### INSTRUCTIONS FOR THE TASK
Where the string "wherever" occurs in the material below, report the whole line.

⟨

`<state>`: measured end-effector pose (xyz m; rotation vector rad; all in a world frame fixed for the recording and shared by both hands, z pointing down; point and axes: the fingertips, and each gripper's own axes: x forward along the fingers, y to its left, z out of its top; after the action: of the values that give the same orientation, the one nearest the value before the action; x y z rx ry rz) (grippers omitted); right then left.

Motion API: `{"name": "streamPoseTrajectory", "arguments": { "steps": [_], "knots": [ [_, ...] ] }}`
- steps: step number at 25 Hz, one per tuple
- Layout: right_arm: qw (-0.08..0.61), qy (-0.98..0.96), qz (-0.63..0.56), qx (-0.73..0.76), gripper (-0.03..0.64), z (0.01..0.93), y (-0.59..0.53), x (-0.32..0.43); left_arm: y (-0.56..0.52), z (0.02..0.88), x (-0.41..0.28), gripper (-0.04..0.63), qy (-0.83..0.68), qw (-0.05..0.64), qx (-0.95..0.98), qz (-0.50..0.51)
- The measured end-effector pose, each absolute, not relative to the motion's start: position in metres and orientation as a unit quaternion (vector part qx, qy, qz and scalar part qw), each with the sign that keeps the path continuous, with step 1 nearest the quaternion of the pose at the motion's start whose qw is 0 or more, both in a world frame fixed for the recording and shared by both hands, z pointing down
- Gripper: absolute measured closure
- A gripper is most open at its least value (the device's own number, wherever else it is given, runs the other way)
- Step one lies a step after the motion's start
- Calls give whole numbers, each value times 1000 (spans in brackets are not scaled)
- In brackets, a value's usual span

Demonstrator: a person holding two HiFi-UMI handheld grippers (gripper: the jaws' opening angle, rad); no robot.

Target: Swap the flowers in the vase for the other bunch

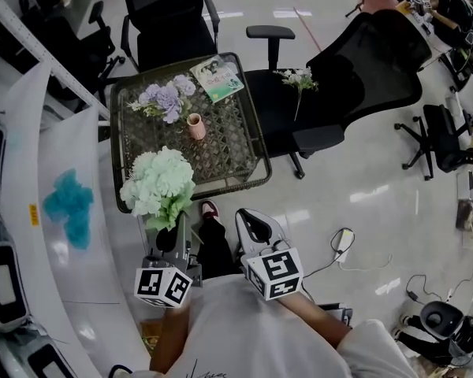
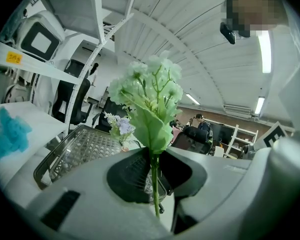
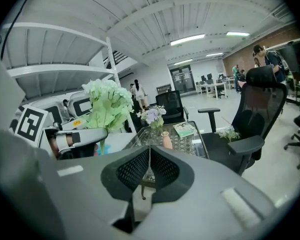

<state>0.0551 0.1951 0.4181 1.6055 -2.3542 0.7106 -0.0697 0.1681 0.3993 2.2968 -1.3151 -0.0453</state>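
My left gripper (image 1: pixel 172 239) is shut on the thin stem of a pale green flower bunch (image 1: pixel 159 183), which stands upright above the jaws (image 2: pixel 152 96). It hangs just short of the near edge of a wire-mesh table (image 1: pixel 244 160). On the table, a small pink vase (image 1: pixel 195 126) holds purple flowers (image 1: pixel 167 99); the right gripper view shows them upright in it (image 3: pixel 154 117). My right gripper (image 1: pixel 256 231) is beside the left one, shut with nothing between its jaws (image 3: pixel 149 166). A small white sprig (image 1: pixel 298 79) lies on a black chair seat.
A booklet (image 1: pixel 217 78) lies at the table's far right corner. Black office chairs (image 1: pixel 363 69) stand right of and behind the table. White shelving (image 1: pixel 31 172) with a blue object (image 1: pixel 69 203) runs along the left. Cables (image 1: pixel 343 246) lie on the floor.
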Motion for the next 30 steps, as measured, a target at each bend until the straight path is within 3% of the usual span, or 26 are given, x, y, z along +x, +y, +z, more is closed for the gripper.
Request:
{"name": "streamPoseTrajectory", "arguments": {
  "steps": [30],
  "knots": [
    [133,-801,232,536,606,420,6,-11,-17,381,-117,537,-451,236,860,-38]
  ]
}}
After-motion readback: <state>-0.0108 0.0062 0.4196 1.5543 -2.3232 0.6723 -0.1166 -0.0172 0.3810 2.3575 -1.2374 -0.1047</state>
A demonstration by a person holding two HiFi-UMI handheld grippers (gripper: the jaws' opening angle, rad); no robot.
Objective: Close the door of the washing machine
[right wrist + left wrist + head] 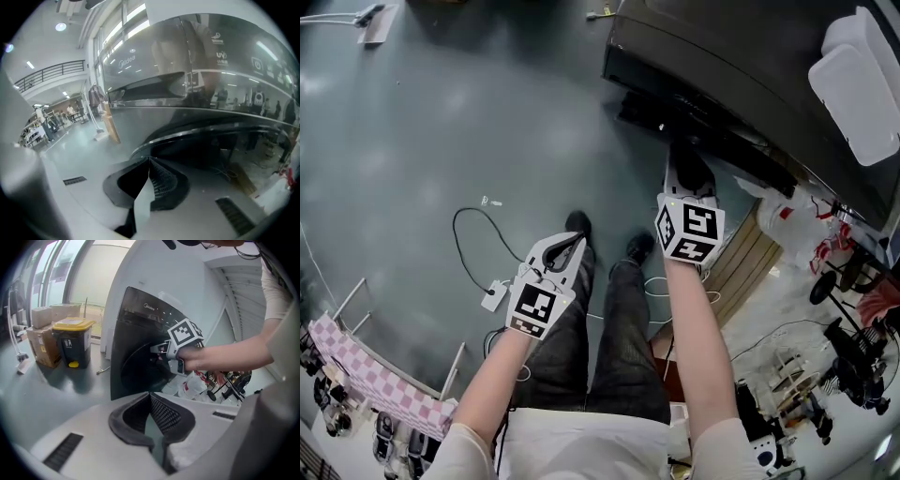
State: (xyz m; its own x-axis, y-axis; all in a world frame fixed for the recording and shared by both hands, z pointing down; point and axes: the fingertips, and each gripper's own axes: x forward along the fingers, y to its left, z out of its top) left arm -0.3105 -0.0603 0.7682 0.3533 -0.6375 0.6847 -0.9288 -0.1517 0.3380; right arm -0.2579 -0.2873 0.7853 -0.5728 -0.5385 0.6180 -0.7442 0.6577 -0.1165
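Grey floor underfoot, the washing machine door lies just ahead of the right gripper, whose jaws are pressed together, while the left gripper waits farther back, likewise closed.

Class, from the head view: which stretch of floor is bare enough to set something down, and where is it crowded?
Bare: the grey floor left of the washing machine, above the white adapter and its cable. Crowded: right of the machine, with plastic bags and black wheeled equipment; lower left, a pink checkered cloth.
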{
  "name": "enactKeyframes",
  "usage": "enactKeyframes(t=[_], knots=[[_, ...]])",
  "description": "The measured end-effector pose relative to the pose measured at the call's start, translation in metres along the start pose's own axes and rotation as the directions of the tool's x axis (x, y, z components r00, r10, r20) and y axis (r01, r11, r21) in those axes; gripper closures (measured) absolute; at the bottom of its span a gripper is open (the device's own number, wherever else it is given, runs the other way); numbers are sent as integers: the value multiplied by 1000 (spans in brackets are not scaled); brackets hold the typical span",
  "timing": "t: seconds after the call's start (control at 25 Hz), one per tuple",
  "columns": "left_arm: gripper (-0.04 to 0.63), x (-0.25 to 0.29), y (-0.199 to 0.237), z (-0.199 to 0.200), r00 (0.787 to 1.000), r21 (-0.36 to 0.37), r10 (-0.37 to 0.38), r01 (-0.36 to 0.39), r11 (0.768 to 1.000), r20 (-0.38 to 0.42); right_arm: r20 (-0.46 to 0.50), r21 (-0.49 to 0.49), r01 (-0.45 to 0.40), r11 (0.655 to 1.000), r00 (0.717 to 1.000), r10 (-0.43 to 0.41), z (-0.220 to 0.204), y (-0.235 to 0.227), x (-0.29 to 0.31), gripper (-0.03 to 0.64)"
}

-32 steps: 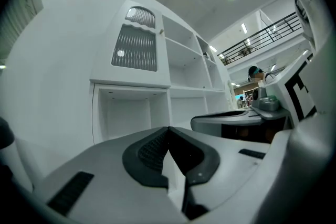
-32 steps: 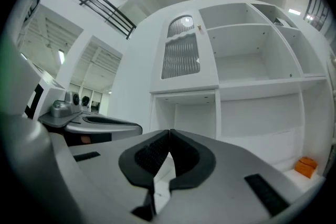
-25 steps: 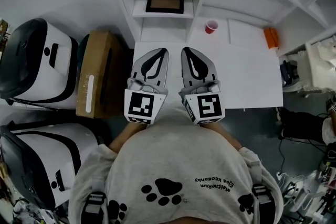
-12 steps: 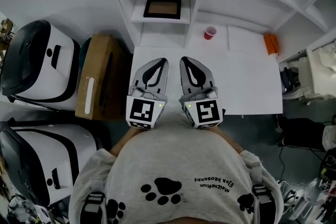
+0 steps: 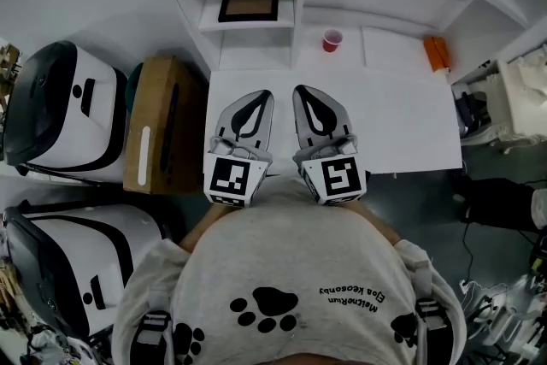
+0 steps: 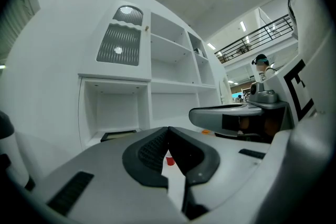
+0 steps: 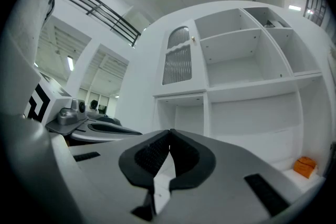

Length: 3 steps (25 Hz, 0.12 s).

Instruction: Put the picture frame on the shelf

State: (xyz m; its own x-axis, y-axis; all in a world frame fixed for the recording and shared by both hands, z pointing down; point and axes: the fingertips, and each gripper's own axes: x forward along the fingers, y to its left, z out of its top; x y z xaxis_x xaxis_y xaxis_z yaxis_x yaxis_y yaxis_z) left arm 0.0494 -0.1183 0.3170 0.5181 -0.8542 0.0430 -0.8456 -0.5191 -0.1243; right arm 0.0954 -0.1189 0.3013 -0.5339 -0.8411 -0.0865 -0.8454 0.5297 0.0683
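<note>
On the shelf (image 5: 248,26) lies the picture frame (image 5: 249,5) — short of it, left gripper (image 5: 255,95) and right gripper (image 5: 309,93), jaws together, empty.

Left gripper (image 5: 257,95): jaws closed tip to tip, nothing between them; points forward, away from the torso.
Right gripper (image 5: 307,90): jaws closed, empty; points forward, alongside the left.
Spacing: side by side, a narrow gap between them.
Marker cubes: at the rear of each gripper, close against the torso.
</note>
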Motion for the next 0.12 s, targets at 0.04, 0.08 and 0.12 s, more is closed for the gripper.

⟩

### TASK ANSWER
- A gripper is most open at its least value (the device's own number, wherever else it is given, runs the other way)
  "description": "The measured end-effector pose relative to the pose measured at the call's start, translation in metres along the start pose's own axes and rotation as the directions of the tool's x axis (x, y, z components r00, r10, r20) and y axis (r01, r11, r21) in those axes; gripper closures (measured) absolute; at the bottom of its span a gripper is open (the device's own number, wherever else it is given, runs the other way); numbers are sent as integers: the value multiplied by 1000 (spans in brackets are not scaled); brackets hold the typical span",

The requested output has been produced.